Looking at 18-241_ThunderboltController_Brief_HI.pdf, it seems like
these Alpine Ridge chips can be used either on a computer or a
peripheral. (Expected usage: Computer or peripheral)
So I'm not sure if finding an NHI would guarantee that the device is
not a peripheral. My original question was how to distinguish a
Thunderbolt controller that is on a removable peripheral, like a
docking station-- from one that is a discrete chip fixed to a computer
or upstream to the root port.

So unless I am misunderstanding something, it appears that my only
option is waiting for Lukas's patches. Please correct me if that is
not the case!
Re: [PATCH v4] PCI: Relabel JHL6540 on Lenovo X1 Carbon 7,8 [ In reply to ]
Hi,

On Thu, Apr 25, 2024 at 05:16:24PM -0400, Esther Shimanovich wrote:
> Thank you for all your help!
>
> On Tue, Apr 23, 2024 at 1:33?AM Mika Westerberg
> <mika.westerberg@linux.intel.com> wrote:
> >
> > The other way I think is something like this:
> >
> > - If it does not have "usb4-host-interface" property (or behind a port
> > that has that). These are all tunneled (e.g virtual).
> >
> > - It is directly connected to a PCIe root port with
> > "ExternalFacingPort" and it has sibling device that is "Thunderbolt
> > NHI". This is because you can only have "NHI" on a host router
> > according to the USB4 spec.
> >
> I did find one example of a docking station that uses the DSL6540
> chip, which has PCI IDs defined in include/linux/pci_ids.h:
> #define PCI_DEVICE_ID_INTEL_ALPINE_RIDGE_4C_NHI 0x1577
> #define PCI_DEVICE_ID_INTEL_ALPINE_RIDGE_4C_BRIDGE 0x1578
> It seems like it has an NHI, despite being in an external, removable
> docking station. This appears to contradict what you say about only
> having "NHI" on a host router. I am assuming that by host router, you
> mean the fixed discrete, fixed thunderbolt chip, or the thunderbolt
> controller upstream to the root port. Please correct me if I got
> anything wrong!

So it goes same way with other discrete chips from Intel at least. It is
the same silicon but the NHI is disabled on device routers.

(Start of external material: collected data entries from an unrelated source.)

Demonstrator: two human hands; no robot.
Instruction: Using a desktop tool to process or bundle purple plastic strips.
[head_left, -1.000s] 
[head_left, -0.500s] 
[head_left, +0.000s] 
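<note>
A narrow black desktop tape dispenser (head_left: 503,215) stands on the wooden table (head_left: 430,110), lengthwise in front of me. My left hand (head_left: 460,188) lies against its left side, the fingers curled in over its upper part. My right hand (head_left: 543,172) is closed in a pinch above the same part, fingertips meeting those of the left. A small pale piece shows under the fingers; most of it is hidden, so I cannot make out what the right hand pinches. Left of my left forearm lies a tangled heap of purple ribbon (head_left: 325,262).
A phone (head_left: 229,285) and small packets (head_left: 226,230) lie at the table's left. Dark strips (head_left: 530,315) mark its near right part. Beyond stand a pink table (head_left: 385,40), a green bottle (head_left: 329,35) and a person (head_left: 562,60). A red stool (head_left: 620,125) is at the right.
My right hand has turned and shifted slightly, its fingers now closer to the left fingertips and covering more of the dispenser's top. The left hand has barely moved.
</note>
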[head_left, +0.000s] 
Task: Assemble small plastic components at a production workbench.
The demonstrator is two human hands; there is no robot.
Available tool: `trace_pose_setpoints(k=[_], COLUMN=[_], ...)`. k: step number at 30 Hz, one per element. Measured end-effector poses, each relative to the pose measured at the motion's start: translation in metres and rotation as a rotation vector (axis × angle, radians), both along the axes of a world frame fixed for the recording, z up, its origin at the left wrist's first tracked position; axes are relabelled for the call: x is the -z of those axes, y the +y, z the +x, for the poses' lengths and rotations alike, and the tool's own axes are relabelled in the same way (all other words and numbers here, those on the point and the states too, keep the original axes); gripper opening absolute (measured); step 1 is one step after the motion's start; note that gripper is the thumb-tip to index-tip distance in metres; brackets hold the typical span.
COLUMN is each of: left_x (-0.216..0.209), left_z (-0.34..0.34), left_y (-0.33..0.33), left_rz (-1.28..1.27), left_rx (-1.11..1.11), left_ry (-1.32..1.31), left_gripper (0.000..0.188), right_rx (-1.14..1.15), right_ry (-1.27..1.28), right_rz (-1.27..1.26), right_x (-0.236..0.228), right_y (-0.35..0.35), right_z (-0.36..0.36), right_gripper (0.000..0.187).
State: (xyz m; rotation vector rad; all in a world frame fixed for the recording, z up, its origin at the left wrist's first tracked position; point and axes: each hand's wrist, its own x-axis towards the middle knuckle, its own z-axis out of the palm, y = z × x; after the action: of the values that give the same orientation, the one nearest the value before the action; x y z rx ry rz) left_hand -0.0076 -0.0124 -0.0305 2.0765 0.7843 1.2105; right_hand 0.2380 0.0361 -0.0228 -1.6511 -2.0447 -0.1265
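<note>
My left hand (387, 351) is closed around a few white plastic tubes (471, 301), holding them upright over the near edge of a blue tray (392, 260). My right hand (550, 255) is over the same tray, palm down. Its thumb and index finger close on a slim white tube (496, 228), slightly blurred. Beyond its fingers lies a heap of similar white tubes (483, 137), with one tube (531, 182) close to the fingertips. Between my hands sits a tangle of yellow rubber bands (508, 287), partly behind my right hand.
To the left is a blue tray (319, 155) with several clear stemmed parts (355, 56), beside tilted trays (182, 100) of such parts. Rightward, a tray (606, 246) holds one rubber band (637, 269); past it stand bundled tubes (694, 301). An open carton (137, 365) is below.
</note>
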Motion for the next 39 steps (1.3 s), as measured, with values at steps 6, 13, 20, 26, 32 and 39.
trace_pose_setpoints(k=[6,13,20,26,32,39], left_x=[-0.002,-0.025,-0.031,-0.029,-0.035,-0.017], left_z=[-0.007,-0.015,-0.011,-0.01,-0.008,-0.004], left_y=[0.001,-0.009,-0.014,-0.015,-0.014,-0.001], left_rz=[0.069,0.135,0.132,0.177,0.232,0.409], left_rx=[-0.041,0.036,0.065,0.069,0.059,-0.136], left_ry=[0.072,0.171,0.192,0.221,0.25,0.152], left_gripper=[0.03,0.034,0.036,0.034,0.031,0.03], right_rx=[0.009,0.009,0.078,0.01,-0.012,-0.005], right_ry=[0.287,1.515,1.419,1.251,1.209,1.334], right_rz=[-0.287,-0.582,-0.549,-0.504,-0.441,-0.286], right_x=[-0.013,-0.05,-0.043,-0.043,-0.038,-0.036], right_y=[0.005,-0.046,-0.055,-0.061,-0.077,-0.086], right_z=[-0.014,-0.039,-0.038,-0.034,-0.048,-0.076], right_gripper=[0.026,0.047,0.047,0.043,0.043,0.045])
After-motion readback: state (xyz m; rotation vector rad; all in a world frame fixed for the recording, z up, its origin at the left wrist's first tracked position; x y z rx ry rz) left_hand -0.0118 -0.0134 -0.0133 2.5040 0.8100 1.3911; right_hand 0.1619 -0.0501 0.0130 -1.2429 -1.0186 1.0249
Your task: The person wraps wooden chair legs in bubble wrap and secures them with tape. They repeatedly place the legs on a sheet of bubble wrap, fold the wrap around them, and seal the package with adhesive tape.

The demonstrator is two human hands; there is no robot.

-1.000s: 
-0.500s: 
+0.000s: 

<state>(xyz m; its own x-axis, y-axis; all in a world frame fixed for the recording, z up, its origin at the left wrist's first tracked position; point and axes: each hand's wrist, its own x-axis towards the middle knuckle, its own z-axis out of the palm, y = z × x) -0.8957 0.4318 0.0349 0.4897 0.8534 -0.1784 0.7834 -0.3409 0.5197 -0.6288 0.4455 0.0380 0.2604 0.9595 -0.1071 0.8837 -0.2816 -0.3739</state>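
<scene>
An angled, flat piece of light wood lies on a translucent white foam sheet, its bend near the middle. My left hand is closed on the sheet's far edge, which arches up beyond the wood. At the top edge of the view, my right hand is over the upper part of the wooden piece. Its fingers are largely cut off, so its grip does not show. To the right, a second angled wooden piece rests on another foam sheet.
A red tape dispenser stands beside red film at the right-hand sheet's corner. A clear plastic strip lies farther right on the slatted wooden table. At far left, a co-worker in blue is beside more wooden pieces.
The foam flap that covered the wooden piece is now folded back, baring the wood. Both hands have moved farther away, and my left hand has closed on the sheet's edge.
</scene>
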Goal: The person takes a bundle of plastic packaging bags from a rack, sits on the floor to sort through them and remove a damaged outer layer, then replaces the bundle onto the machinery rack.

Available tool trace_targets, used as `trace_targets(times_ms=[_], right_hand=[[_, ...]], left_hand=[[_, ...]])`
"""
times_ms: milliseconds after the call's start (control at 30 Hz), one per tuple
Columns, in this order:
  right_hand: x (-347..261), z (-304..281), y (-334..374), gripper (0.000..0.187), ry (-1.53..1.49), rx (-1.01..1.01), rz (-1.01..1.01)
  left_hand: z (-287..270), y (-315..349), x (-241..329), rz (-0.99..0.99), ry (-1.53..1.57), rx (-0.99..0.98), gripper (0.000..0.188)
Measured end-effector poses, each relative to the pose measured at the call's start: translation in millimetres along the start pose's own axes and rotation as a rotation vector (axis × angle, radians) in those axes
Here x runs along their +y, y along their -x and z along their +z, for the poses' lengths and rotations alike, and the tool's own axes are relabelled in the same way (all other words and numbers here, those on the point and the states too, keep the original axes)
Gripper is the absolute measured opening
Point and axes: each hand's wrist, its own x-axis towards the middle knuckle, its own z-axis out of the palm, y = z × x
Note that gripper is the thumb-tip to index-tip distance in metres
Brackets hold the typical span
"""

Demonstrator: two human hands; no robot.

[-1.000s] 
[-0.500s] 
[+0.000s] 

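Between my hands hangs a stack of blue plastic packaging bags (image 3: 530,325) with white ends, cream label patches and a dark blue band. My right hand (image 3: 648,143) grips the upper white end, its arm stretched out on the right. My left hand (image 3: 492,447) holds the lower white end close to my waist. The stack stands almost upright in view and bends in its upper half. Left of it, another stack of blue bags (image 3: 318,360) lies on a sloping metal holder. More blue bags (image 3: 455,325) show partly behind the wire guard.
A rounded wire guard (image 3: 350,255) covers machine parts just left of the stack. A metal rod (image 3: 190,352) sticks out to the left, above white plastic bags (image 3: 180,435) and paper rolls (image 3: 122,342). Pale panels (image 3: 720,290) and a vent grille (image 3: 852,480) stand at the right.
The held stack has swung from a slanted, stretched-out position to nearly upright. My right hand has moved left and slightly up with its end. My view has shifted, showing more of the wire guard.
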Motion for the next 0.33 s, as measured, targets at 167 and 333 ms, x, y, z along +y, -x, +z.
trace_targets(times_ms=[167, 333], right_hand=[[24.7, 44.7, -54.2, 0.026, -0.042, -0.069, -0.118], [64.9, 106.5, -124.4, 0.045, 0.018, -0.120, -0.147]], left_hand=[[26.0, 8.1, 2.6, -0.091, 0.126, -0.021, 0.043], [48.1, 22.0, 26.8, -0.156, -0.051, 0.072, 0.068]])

That said, it is entirely possible for a "malicious" device to pretend
to have one so we need to be careful.

> Looking at 18-241_ThunderboltController_Brief_HI.pdf, it seems like
> these Alpine Ridge chips can be used either on a computer or a
> peripheral. (Expected usage: Computer or peripheral)

Yes as above. Most our chips are such.

> So I'm not sure if finding an NHI would guarantee that the device is
> not a peripheral. My original question was how to distinguish a
> Thunderbolt controller that is on a removable peripheral, like a
> docking station-- from one that is a discrete chip fixed to a computer
> or upstream to the root port.

Yes that's the problem. We can figure that out from full USB4 system by
looking at the "usb4-host-interface" ACPI _DSD properties of the
tunneled PCIe Root/Downstream ports. But this does not work with the
pre-USB4 hosts so that requires some sort of heuristics, unfortunately.

> So unless I am misunderstanding something, it appears that my only
> option is waiting for Lukas's patches. Please correct me if that is
> not the case!

I think with Lukas' patches (Lukas please correct me if I got that
wrong) you can find out the PCIe ports which have their link going over
a tunnel. His series works with pre-USB4 devices so that should cover
your case. (In addition to "usb4-host-interface" ACPI _DSD property there
is a special router operation that allows extracting the same PCIe
downstream port mapping that Lukas' patches are doing from DROM so this
should also allow identify all tunneled links.)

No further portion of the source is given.